この製品は、パスワードのような可逆的であってはならない入力に対して一方向暗号ハッシュを使用するが、この製品は入力の一部として予測可能なソルトを使用する。
これにより、攻撃者はレインボーテーブルのような辞書攻撃テクニックを使ってハッシュ値を事前に計算することが容易になり、予測不可能なソルトが提供する保護が効果的に無効になる。
一般的な認識とは裏腹に、ハッシュと共に優れたソルトを使用することは、個々のパスワードを標的とする攻撃者や、クラウドベースのサービスや特殊で安価なハードウェアなど、大量のコンピューティングリソースを利用できる攻撃者の労力を十分に増加させるものではないことに注意する必要があります。多くの暗号関数は効率的に設計されているため、ハッシュが暗号的に強力であっても、大規模なコンピューティングリソースを使用する攻撃に対して脆弱になる可能性があります。多くの暗号関数は効率的に設計されており、ハッシュが暗号的に強力であっても、膨大な計算資源を使用する攻撃には脆弱である。ソルトの使用は、適応型ハッシュ関数などの他の戦略と比較して、攻撃者の計算要件をわずかに増加させるだけである。

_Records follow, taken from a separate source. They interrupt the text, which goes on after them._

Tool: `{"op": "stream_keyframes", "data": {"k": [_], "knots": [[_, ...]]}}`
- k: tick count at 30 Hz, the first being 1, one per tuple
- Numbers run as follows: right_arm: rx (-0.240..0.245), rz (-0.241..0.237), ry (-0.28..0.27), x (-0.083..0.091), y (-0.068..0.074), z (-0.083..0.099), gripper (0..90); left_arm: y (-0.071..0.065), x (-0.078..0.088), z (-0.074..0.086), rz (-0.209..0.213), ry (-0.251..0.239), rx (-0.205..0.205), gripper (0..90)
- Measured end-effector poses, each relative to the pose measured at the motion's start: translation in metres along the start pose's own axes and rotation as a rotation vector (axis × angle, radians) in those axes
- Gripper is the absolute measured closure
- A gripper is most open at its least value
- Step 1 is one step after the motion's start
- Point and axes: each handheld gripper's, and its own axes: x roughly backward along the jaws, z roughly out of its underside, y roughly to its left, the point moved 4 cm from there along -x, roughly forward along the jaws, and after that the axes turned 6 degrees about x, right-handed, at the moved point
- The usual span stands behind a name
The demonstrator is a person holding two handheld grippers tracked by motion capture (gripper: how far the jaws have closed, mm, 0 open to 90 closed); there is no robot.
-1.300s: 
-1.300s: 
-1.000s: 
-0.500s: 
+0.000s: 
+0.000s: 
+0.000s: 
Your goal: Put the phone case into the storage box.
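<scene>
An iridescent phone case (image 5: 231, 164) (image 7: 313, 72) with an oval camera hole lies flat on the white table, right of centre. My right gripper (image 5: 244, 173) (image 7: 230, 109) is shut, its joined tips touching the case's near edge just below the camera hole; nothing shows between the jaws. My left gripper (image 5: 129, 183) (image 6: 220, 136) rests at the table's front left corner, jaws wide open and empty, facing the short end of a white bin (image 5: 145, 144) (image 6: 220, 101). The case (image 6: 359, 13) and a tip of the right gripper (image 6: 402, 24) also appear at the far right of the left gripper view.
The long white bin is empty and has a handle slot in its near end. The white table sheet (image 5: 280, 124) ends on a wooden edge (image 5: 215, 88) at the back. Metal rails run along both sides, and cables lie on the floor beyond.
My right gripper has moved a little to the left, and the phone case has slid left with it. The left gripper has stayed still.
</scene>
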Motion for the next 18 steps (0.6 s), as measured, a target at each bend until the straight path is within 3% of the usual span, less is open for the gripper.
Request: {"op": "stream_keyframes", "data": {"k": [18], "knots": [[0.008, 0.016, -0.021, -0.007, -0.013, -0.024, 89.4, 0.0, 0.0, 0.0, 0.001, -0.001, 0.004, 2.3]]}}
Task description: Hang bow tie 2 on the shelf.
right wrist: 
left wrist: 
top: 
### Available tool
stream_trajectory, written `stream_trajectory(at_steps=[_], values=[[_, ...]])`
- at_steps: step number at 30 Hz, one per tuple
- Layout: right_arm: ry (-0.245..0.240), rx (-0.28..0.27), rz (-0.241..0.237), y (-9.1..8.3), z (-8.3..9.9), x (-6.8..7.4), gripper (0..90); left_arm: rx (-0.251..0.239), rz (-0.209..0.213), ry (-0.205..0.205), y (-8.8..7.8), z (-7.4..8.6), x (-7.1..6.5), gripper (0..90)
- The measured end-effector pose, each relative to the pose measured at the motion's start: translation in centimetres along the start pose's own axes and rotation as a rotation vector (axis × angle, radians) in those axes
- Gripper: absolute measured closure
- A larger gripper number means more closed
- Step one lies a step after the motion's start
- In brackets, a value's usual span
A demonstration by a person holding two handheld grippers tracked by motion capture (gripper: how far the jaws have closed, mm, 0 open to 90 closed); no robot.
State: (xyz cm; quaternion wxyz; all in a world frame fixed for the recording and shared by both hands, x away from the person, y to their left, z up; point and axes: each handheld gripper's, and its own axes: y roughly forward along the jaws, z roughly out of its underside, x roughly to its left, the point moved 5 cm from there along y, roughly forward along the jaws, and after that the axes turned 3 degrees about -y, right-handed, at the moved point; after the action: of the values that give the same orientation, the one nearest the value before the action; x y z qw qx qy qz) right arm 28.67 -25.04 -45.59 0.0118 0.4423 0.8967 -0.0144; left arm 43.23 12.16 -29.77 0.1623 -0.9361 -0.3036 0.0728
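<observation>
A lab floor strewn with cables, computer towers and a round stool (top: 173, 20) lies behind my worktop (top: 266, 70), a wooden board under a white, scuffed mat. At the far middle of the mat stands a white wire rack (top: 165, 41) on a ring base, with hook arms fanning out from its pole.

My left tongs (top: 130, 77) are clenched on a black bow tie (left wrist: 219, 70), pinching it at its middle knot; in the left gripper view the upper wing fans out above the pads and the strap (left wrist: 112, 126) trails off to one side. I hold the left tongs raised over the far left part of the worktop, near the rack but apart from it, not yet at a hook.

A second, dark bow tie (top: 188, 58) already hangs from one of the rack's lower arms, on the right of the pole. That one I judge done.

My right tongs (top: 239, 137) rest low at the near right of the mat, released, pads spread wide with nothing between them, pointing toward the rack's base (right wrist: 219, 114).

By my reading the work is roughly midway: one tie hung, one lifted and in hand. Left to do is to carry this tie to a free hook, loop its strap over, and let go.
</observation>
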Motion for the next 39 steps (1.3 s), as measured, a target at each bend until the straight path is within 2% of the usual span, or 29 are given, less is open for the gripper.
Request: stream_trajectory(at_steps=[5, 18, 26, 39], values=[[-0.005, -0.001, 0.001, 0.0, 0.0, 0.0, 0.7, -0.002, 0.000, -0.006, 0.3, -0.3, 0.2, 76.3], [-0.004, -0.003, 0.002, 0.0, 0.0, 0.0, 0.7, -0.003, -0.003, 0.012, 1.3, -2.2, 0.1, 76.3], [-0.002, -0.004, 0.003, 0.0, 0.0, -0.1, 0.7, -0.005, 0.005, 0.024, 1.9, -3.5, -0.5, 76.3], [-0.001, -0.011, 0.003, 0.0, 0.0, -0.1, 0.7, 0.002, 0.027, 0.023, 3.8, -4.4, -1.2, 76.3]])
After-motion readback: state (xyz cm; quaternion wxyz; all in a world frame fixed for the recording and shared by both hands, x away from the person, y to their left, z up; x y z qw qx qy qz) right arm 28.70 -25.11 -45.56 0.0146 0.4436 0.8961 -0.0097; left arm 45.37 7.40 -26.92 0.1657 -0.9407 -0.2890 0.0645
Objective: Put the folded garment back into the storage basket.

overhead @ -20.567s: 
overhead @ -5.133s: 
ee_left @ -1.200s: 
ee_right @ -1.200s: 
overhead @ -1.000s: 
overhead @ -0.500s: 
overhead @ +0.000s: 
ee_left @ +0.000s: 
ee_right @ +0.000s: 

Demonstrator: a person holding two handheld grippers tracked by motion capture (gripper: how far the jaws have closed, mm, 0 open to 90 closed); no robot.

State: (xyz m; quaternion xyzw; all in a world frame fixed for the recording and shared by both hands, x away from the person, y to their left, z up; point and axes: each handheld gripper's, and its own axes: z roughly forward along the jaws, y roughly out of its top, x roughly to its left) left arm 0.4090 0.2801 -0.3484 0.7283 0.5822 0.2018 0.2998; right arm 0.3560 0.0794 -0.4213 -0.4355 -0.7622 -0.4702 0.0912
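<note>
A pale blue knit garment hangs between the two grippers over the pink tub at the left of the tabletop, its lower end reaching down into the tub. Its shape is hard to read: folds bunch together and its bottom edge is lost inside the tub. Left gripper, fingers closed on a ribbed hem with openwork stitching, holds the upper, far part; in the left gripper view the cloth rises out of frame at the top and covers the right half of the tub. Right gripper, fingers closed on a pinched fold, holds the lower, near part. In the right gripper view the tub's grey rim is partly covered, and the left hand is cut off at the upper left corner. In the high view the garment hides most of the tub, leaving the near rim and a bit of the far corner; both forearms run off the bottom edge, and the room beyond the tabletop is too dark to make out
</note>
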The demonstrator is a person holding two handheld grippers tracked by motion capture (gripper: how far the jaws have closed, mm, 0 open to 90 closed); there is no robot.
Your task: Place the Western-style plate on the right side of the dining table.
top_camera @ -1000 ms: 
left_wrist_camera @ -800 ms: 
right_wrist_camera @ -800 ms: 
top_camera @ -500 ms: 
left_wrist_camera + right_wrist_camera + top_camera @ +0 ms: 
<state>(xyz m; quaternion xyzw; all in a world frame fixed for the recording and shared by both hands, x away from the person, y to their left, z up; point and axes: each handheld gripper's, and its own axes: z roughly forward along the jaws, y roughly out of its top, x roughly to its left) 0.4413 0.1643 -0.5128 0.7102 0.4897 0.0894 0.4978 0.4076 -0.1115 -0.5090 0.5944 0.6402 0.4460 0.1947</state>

詳細はCWE-916を参照。
The product uses a one-way cryptographic hash against an input that should not be reversible, such as a password, but the product uses a predictable salt as part of the input.
This makes it easier for attackers to pre-compute the hash value using dictionary attack techniques such as rainbow tables, effectively disabling the protection that an unpredictable salt would provide.
It should be noted that, despite common perceptions, the use of a good salt with a hash does not sufficiently increase the effort for an attacker who is targeting an individual password, or who has a large amount of computing resources available, such as with cloud-based services or specialized, inexpensive hardware. Offline password cracking can still be effective if the hash function is not expensive to compute; many cryptographic functions are designed to be efficient and can be vulnerable to attacks using massive computing resources, even if the hash is cryptographically strong. The use of a salt only slightly increases the computing requirements for an attacker compared to other strategies such as adaptive hash functions. See CWE-916 for more details.